EXERCISE OBJECTIVE:
Images are to be left out; everything else in the listing should be repeated exactly.

>>

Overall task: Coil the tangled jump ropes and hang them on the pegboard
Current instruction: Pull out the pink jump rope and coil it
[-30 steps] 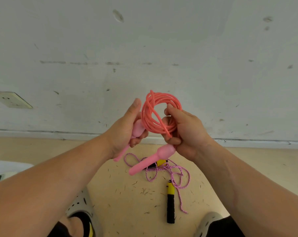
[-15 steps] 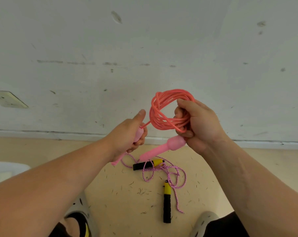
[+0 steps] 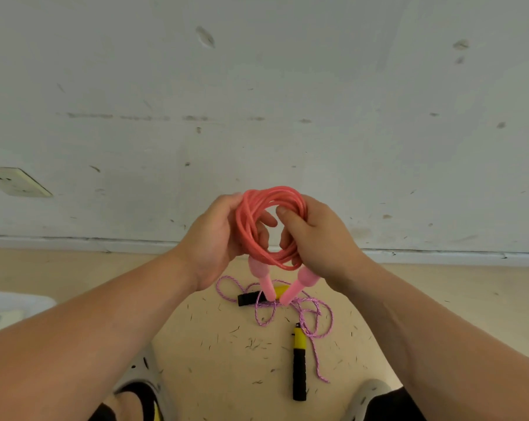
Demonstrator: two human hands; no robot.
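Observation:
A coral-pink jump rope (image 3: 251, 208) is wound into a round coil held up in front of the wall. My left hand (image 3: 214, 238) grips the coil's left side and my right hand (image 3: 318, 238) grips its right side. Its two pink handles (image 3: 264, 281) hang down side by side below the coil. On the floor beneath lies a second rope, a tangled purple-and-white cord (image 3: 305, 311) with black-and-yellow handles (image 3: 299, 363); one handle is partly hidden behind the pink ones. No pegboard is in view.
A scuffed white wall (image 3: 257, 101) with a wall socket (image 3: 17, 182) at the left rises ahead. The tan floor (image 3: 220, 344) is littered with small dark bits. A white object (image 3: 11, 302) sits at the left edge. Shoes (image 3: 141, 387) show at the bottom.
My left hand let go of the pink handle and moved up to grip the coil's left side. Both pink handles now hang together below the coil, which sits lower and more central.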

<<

WRITTEN ANSWER:
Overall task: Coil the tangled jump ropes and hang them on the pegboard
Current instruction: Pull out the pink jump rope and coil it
[-30 steps] 
[-15 steps] 
[+0 steps] 
Demonstrator: two human hands; no robot.
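Observation:
A coral-pink jump rope (image 3: 251, 208) is wound into a round coil held up in front of the wall. My left hand (image 3: 214, 238) grips the coil's left side and my right hand (image 3: 318, 238) grips its right side. Its two pink handles (image 3: 264, 281) hang down side by side below the coil. On the floor beneath lies a second rope, a tangled purple-and-white cord (image 3: 305, 311) with black-and-yellow handles (image 3: 299, 363); one handle is partly hidden behind the pink ones. No pegboard is in view.
A scuffed white wall (image 3: 257, 101) with a wall socket (image 3: 17, 182) at the left rises ahead. The tan floor (image 3: 220, 344) is littered with small dark bits. A white object (image 3: 11, 302) sits at the left edge. Shoes (image 3: 141, 387) show at the bottom.
My left hand let go of the pink handle and moved up to grip the coil's left side. Both pink handles now hang together below the coil, which sits lower and more central.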

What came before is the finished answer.